* Work order *
Provide the material again, with every line intact and exact.
*** Opening of Extracted records ***
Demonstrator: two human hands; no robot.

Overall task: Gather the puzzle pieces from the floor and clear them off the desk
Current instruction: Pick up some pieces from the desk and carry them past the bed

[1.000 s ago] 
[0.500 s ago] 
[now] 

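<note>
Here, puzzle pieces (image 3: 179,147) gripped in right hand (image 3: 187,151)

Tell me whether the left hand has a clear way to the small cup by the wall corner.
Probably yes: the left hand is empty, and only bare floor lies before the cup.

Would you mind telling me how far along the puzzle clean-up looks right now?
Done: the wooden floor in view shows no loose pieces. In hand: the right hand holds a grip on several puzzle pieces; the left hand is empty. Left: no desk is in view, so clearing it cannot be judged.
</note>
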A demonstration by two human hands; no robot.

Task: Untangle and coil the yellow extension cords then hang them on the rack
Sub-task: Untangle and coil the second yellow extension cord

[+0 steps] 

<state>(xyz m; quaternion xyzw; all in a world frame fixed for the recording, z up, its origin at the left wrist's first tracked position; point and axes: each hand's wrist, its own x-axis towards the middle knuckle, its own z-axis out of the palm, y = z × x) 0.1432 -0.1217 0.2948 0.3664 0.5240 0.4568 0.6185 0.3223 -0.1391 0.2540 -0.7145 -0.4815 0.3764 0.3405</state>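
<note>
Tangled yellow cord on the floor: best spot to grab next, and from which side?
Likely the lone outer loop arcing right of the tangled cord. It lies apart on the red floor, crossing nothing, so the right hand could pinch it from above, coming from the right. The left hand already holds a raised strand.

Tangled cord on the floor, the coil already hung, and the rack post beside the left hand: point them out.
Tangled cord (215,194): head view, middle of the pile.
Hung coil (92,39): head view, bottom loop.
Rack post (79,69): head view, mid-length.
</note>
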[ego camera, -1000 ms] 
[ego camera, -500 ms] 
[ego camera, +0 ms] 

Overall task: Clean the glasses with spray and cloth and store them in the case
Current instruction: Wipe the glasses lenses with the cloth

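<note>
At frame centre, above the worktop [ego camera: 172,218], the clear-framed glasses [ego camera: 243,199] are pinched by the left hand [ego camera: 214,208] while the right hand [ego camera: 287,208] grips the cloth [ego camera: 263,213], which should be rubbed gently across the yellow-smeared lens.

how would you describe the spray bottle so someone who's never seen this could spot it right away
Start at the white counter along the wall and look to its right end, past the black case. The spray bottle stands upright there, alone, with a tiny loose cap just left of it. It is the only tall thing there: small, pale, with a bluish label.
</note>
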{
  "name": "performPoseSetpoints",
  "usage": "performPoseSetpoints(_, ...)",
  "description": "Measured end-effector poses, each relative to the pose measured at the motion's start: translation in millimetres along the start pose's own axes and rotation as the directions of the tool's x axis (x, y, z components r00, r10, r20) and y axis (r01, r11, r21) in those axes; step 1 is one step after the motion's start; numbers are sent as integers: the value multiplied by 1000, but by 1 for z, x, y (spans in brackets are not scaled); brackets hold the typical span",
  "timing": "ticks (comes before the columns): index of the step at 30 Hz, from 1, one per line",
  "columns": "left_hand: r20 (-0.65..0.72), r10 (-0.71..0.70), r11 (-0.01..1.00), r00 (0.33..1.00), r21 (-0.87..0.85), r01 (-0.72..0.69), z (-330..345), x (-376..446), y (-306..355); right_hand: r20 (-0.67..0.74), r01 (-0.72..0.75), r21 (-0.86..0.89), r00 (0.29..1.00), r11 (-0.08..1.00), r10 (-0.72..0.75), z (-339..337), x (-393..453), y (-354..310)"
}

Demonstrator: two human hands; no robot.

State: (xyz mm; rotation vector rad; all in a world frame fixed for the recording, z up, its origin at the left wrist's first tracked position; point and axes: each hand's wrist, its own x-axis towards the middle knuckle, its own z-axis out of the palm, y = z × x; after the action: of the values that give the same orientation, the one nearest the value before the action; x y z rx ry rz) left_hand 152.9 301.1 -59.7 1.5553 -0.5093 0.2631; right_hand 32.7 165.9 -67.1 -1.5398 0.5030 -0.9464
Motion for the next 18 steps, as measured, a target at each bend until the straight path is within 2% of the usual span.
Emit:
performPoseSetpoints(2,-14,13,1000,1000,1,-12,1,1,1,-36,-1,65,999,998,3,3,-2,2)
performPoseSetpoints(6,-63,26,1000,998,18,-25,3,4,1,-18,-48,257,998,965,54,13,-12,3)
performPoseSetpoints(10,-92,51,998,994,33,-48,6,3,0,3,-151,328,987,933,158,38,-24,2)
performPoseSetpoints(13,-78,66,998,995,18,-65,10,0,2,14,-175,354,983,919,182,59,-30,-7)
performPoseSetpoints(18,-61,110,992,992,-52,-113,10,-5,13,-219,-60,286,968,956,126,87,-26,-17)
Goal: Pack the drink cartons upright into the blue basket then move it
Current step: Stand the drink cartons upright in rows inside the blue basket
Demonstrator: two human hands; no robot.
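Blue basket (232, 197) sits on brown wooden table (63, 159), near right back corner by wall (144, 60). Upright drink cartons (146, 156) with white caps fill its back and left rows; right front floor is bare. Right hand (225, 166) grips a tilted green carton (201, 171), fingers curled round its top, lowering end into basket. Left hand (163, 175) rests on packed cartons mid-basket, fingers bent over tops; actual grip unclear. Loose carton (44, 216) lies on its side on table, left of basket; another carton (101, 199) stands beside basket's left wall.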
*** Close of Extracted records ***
* Reply *
Demonstrator: two human hands; no robot.

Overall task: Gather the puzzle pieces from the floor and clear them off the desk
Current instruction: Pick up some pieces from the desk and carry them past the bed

[1.000 s ago] 
[0.500 s ago] 
[now] 

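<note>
Here, puzzle pieces (image 3: 179,147) gripped in right hand (image 3: 187,151)

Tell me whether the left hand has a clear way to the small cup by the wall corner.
Probably yes: the left hand is empty, and only bare floor lies before the cup.

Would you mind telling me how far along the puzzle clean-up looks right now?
Done: the wooden floor in view shows no loose pieces. In hand: the right hand holds a grip on several puzzle pieces; the left hand is empty. Left: no desk is in view, so clearing it cannot be judged.
</note>
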A demonstration by two human hands; no robot.

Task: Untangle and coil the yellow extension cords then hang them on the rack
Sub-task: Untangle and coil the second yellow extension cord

[+0 steps] 

<state>(xyz m; quaternion xyzw; all in a world frame fixed for the recording, z up, its origin at the left wrist's first tracked position; point and axes: each hand's wrist, its own x-axis towards the middle knuckle, its own z-axis out of the palm, y = z × x) 0.1432 -0.1217 0.2948 0.3664 0.5240 0.4568 0.6185 0.3223 -0.1391 0.2540 -0.7145 -0.4815 0.3764 0.3405</state>
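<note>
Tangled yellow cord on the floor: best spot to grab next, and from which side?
Likely the lone outer loop arcing right of the tangled cord. It lies apart on the red floor, crossing nothing, so the right hand could pinch it from above, coming from the right. The left hand already holds a raised strand.

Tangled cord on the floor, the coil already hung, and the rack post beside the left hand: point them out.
Tangled cord (215,194): head view, middle of the pile.
Hung coil (92,39): head view, bottom loop.
Rack post (79,69): head view, mid-length.
</note>
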[ego camera, -1000 ms] 
[ego camera, -500 ms] 
[ego camera, +0 ms] 

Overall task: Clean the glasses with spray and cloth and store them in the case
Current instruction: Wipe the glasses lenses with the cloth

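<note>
At frame centre, above the worktop [ego camera: 172,218], the clear-framed glasses [ego camera: 243,199] are pinched by the left hand [ego camera: 214,208] while the right hand [ego camera: 287,208] grips the cloth [ego camera: 263,213], which should be rubbed gently across the yellow-smeared lens.

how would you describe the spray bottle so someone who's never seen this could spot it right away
Start at the white counter along the wall and look to its right end, past the black case. The spray bottle stands upright there, alone, with a tiny loose cap just left of it. It is the only tall thing there: small, pale, with a bluish label.
</note>
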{
  "name": "performPoseSetpoints",
  "usage": "performPoseSetpoints(_, ...)",
  "description": "Measured end-effector poses, each relative to the pose measured at the motion's start: translation in millimetres along the start pose's own axes and rotation as the directions of the tool's x axis (x, y, z components r00, r10, r20) and y axis (r01, r11, r21) in those axes; step 1 is one step after the motion's start; numbers are sent as integers: the value multiplied by 1000, but by 1 for z, x, y (spans in brackets are not scaled); brackets hold the typical span",
  "timing": "ticks (comes before the columns): index of the step at 30 Hz, from 1, one per line",
  "columns": "left_hand: r20 (-0.65..0.72), r10 (-0.71..0.70), r11 (-0.01..1.00), r00 (0.33..1.00), r21 (-0.87..0.85), r01 (-0.72..0.69), z (-330..345), x (-376..446), y (-306..355); right_hand: r20 (-0.67..0.74), r01 (-0.72..0.75), r21 (-0.86..0.89), r00 (0.29..1.00), r11 (-0.08..1.00), r10 (-0.72..0.75), z (-339..337), x (-393..453), y (-354..310)"
}

Demonstrator: two human hands; no robot.

State: (xyz mm; rotation vector rad; all in a world frame fixed for the recording, z up, its origin at the left wrist's first tracked position; point and axes: each hand's wrist, its own x-axis towards the middle knuckle, its own z-axis out of the palm, y = z × x; after the action: of the values that give the same orientation, the one nearest the value before the action; x y z rx ry rz) left_hand 152.9 301.1 -59.7 1.5553 -0.5093 0.2631; right_hand 32.7 165.9 -67.1 -1.5398 0.5030 -0.9464
Motion for the next 18 steps, as measured, a target at each bend until the straight path is within 2% of the usual span.
Emit:
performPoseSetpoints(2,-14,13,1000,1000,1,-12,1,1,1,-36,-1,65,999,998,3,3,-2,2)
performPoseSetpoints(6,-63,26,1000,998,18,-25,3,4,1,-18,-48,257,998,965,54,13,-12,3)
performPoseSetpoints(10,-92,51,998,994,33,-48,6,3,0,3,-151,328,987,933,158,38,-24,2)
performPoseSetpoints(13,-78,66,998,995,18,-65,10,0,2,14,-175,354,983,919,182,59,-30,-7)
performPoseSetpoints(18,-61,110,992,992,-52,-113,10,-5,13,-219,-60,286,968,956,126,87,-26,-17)
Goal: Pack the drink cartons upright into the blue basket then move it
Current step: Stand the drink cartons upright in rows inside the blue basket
Demonstrator: two human hands; no robot.
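Blue basket (232, 197) sits on brown wooden table (63, 159), near right back corner by wall (144, 60). Upright drink cartons (146, 156) with white caps fill its back and left rows; right front floor is bare. Right hand (225, 166) grips a tilted green carton (201, 171), fingers curled round its top, lowering end into basket. Left hand (163, 175) rests on packed cartons mid-basket, fingers bent over tops; actual grip unclear. Loose carton (44, 216) lies on its side on table, left of basket; another carton (101, 199) stands beside basket's left wall.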

That concludes the answer.